Graves of poor African-Americans often were marked with household items, she said. They often lacked a formal gravestone because few could afford it. A grave of one of her relatives at the cemetery is marked with a homemade cement marker and another had been marked with a bed headboard, she said.
During cross-examination, Sanderson asked Bell why she had not visited the four graves in question that she believes lie outside the fence Dance built, and she said she didn’t because of the high foliage that had been there —where there once was a creek — and because that part of the cemetery often was muddy and had flooded in the past.
Sanderson asked several times about whether she had ever posted any signs at the cemetery about the location of graves.

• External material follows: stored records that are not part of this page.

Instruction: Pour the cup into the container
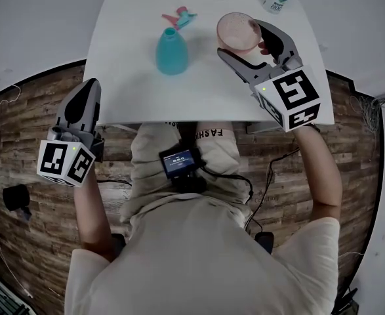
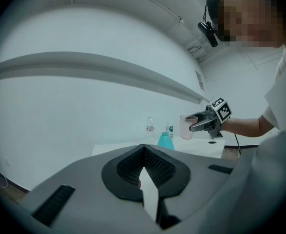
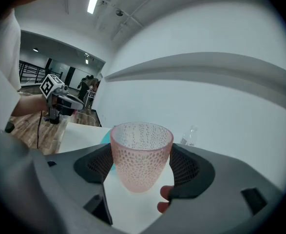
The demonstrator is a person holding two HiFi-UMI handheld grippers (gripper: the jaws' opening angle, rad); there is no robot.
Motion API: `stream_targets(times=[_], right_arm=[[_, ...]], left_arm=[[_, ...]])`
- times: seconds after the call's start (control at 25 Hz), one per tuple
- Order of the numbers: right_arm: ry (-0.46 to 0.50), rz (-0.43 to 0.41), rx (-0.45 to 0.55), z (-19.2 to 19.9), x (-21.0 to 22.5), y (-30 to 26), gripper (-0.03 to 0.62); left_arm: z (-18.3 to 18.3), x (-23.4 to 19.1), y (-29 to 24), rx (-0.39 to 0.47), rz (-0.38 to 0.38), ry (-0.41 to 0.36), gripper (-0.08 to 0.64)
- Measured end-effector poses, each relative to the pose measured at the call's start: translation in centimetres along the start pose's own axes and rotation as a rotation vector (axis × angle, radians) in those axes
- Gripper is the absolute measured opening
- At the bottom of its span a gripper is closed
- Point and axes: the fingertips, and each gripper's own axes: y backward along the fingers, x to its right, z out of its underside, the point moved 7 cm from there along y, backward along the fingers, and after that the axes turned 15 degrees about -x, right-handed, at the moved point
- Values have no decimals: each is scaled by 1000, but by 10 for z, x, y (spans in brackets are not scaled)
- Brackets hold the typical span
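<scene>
Cup (image 1: 238, 31) upright, grasped in right gripper (image 1: 240, 39) jaws over counter (image 1: 205, 100), upper right of frame. Teal container (image 1: 172, 51) stands near on its left, mouth up. Left gripper (image 1: 86, 92) jaws clenched, empty, lower left.

Left gripper (image 2: 143, 155), jaws together, faces right gripper (image 2: 192, 123) clasping the cup (image 2: 185, 128).
</scene>
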Motion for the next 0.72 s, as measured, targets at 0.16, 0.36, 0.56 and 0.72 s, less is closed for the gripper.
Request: stream_targets(times=[0.16, 0.36, 0.56, 0.72], right_arm=[[-50, -14, 2, 13, 4, 1, 364], [-86, -31, 1, 28, 10, 3, 364], [-133, -33, 2, 39, 17, 4, 364], [-150, -32, -8, 50, 19, 2, 364]], left_arm=[[-1, 5, -3, -5, 3, -19, 11], [-1, 13, -10, -3, 6, -50, 9], [0, 21, -19, -10, 23, -57, 9], [0, 25, -26, -22, 28, -85, 9]])
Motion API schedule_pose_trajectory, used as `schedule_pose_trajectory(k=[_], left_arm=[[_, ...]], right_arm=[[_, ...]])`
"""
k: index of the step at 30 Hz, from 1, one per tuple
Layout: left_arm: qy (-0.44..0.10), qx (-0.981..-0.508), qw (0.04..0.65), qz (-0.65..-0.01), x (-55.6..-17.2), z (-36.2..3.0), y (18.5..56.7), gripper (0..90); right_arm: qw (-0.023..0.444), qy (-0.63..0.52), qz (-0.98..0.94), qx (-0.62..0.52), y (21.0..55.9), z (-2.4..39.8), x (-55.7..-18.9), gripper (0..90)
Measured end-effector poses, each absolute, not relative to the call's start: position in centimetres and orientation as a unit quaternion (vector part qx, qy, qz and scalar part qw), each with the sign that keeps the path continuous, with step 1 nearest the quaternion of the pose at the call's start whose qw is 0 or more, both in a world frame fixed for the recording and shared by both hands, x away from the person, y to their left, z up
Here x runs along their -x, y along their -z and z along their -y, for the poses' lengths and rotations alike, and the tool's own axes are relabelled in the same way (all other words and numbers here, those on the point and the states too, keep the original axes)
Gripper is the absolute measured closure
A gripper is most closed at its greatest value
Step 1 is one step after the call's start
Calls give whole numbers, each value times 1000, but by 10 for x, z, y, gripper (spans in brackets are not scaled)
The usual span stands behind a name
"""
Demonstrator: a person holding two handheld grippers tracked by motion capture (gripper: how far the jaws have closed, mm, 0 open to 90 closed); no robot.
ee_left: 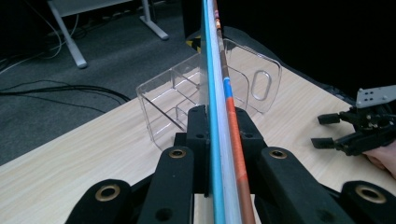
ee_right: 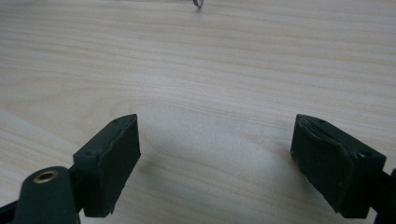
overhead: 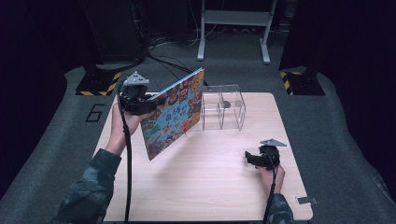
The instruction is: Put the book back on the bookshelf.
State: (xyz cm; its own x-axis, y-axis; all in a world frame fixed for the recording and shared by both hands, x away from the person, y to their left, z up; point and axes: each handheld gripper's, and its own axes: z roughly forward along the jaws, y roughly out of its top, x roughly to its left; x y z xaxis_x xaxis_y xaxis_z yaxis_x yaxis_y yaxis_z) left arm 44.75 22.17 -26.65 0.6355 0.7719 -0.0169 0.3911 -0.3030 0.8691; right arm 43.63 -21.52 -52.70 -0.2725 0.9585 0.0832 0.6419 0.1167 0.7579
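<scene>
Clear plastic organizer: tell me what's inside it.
The clear plastic organizer looks empty through its walls; only dividers show. The book, held up by the left gripper, covers its left edge, so that part stays unchecked.

i'm looking down on a light wooden table (overhead: 210, 186) with rounded corners, standing on grey carpet (overhead: 336, 130) that spreads out on every side. the room beyond is dark; i can't make out walls or windows, just black at the far edges. past the table's far end i see a pale grey metal frame (overhead: 233, 18) on two feet, and black cables (overhead: 163, 51) trailing over the floor beside it. two dark stand bases with yellow-and-black hazard stripes (overhead: 98, 84) sit left and right of the far corners. a number six (overhead: 95, 113) is marked on the carpet at left. light falls mostly on the tabletop.
</scene>
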Motion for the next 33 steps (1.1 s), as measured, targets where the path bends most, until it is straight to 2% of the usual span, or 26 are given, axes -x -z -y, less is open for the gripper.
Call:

She said the property around the cemetery had not changed hands since 1939, and she didn’t see a need to post anything. He also asked if she had ever sought a historic designation of the cemetery and she had been working on that, but had never filed a notice, in part because she was unsure of the western boundaries.
Both sides attempted to settle the case more than once before it came to trial but could never come to terms.
“Whatever we get, if we get anything, will not replace what has been destroyed,” Bell said during cross-examination. “I don’t think there is an amount we would get that would satisfy everybody. This would had been settled years ago, had we been able to put the fence over 8 to 12 feet, it wouldn’t have gone to a lawsuit.”
In addition to Bell, the jury heard from a member of the Ellis County Historical Commission, Rex Carey, who testified that he had seen sheriff plumb lines for a fence that were several feet outside the boundaries of where Dance actually built his fence, and from Brian Chambers, a DISD teacher, who has several relatives buried at the cemetery.
Chambers said the cemetery looked vastly different after the trees and foliage were removed.
“You could go to the foliage and look into the foliage and see stones. All of that is gone,” he said.
“If Mr. Dance had just said, ‘Let’s make it right’ we wouldn’t be sitting here today,” Chambers said. “We weren’t looking for money. We wanted the cemetery to be put back to right as much as he could. It didn’t look like Laurel Land or Restland, but that cemetery had a lot of history in it.”